Look for the word "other" in the material below. Copy each line that has it.

== Given data ==
----------
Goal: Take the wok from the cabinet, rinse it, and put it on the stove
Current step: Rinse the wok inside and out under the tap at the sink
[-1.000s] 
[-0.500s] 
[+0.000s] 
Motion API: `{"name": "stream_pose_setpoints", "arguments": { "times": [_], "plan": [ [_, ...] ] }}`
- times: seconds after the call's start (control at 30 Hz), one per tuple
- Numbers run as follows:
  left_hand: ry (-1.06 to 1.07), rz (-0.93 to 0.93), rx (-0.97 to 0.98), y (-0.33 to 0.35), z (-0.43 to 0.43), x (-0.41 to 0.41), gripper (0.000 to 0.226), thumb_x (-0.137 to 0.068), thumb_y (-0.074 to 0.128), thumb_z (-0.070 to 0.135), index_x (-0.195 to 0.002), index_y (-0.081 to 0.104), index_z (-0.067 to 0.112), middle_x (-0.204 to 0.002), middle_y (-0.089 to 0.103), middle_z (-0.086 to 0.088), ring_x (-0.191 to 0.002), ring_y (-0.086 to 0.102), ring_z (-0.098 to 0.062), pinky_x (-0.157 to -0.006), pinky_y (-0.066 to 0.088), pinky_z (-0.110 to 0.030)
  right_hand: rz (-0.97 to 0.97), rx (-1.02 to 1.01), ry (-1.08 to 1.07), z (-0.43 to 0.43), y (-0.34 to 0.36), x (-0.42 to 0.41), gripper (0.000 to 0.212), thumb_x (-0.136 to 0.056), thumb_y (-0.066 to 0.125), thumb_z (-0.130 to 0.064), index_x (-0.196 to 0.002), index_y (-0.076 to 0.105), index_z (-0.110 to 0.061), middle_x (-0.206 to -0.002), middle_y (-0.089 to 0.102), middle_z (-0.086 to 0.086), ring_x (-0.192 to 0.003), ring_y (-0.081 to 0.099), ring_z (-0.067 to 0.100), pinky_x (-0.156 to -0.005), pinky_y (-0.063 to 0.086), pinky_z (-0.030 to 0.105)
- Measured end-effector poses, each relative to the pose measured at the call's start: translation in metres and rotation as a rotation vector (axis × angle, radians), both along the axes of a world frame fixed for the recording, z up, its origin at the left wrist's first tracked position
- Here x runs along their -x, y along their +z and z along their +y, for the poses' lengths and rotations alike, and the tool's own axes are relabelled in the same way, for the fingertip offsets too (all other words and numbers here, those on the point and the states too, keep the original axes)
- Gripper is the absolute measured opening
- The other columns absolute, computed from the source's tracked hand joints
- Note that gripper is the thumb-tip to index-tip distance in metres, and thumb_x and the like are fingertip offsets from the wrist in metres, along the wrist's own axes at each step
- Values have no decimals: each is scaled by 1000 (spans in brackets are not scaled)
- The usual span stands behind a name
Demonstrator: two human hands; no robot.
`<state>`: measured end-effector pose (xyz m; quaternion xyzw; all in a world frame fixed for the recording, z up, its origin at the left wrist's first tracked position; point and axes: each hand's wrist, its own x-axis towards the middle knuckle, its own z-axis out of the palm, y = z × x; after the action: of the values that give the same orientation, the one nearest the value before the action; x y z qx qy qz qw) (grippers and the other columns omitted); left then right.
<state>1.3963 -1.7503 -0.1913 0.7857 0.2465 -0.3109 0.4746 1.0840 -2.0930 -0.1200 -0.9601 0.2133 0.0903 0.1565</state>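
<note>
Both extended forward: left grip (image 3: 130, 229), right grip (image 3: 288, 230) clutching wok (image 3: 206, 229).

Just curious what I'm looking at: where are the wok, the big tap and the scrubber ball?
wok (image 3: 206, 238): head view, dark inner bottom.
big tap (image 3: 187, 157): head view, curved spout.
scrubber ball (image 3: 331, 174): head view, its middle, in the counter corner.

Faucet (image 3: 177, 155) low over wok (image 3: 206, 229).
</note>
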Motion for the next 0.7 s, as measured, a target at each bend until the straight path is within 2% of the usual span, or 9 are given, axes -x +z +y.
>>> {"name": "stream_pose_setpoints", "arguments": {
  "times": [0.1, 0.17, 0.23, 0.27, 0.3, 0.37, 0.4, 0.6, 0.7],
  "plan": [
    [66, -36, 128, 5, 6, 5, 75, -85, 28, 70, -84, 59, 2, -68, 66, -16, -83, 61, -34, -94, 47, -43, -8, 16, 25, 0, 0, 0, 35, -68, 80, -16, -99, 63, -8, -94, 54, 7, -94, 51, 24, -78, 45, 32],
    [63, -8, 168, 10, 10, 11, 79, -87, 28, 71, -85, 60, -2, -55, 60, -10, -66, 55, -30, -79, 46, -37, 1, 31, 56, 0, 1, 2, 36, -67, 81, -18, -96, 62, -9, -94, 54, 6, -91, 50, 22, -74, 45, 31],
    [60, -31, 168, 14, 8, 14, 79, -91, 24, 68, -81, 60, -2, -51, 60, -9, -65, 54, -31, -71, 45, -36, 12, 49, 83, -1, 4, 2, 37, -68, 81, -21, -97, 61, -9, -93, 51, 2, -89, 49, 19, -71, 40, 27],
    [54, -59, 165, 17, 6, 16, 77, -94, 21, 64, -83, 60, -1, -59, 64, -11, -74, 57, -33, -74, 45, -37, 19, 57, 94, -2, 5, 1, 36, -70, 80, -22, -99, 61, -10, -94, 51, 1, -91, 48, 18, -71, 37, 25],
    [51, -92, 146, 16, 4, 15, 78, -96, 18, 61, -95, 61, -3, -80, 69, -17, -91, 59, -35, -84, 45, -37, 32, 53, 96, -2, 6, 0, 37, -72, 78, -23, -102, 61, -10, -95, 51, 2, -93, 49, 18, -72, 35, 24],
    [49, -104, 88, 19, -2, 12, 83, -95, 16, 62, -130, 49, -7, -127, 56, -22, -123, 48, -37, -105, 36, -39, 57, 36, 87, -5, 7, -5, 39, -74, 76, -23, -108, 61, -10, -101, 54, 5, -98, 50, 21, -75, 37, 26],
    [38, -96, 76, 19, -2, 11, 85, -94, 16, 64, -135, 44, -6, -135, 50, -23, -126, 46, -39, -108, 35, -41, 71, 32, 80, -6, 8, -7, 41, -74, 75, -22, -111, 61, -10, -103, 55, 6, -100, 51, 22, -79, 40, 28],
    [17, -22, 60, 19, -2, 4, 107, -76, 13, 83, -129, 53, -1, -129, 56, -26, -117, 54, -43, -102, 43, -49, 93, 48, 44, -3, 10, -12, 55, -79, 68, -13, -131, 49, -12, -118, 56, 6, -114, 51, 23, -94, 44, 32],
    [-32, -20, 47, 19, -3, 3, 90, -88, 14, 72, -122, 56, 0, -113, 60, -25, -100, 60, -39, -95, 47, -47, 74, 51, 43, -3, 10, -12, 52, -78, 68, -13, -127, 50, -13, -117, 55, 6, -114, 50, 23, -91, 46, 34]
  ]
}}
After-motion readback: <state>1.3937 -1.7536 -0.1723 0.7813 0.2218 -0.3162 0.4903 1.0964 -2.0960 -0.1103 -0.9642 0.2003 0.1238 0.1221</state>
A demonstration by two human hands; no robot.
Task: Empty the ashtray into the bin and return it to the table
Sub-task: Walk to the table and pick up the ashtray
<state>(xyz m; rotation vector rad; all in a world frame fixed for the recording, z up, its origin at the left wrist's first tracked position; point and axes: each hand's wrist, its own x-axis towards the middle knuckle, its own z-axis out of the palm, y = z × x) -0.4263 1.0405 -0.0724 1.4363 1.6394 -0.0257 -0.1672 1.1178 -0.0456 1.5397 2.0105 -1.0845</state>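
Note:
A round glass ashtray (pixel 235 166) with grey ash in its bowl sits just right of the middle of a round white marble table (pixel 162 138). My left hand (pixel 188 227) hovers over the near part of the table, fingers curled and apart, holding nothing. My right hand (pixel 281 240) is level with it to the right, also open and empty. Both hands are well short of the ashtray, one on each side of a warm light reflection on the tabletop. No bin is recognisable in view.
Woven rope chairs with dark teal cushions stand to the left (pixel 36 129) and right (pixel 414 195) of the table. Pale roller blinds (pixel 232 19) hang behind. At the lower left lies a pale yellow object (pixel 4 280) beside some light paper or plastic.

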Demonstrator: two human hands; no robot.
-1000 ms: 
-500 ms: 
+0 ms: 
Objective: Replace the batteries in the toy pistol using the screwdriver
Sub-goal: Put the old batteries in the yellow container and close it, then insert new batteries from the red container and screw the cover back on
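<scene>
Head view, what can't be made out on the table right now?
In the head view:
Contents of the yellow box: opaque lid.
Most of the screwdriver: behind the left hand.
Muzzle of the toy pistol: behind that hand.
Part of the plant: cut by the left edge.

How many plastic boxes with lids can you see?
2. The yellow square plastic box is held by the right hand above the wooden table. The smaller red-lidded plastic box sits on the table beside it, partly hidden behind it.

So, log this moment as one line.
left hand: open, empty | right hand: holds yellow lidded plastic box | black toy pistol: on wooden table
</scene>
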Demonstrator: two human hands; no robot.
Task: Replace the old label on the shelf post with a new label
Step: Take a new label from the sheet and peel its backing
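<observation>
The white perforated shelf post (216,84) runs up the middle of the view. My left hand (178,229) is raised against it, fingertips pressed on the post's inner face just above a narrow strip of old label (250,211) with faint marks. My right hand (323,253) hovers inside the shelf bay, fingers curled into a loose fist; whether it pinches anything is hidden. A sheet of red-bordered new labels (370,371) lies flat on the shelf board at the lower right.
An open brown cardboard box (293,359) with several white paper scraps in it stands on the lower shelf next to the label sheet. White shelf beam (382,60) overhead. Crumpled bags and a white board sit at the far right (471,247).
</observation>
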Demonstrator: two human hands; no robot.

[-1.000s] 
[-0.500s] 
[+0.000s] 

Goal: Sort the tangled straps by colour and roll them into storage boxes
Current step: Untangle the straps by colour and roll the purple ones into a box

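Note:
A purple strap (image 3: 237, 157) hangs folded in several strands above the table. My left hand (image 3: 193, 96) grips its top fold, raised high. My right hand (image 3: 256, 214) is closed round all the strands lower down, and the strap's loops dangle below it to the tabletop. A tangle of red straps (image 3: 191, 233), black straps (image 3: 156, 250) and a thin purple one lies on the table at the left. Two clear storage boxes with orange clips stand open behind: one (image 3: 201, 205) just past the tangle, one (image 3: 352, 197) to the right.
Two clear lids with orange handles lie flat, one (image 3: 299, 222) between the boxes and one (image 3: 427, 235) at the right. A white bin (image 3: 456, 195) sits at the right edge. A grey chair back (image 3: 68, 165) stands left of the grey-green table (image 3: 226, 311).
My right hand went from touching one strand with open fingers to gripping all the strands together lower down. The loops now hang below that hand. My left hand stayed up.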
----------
== Written solution ==
- Here x runs along their -x, y along their +z and z along their +y, for the poses' lengths and rotations alike, and the tool's own axes are relabelled in the same way, for the fingertip offsets too (all other words and numbers here, those on the point and the states too, keep the original axes)
- The other columns absolute, computed from the source's tracked hand joints
`<state>`: measured end-effector pose (xyz m; quaternion xyzw; all in a world frame fixed for the recording, z up, its origin at the left wrist's first tracked position; point and axes: each hand's wrist, its own x-axis towards the middle knuckle, its own z-axis out of the palm, y = z × x; after the action: of the values that give the same orientation, the one nearest the value before the action; x y z qx qy qz qw) (grippers and the other columns omitted); left then right.

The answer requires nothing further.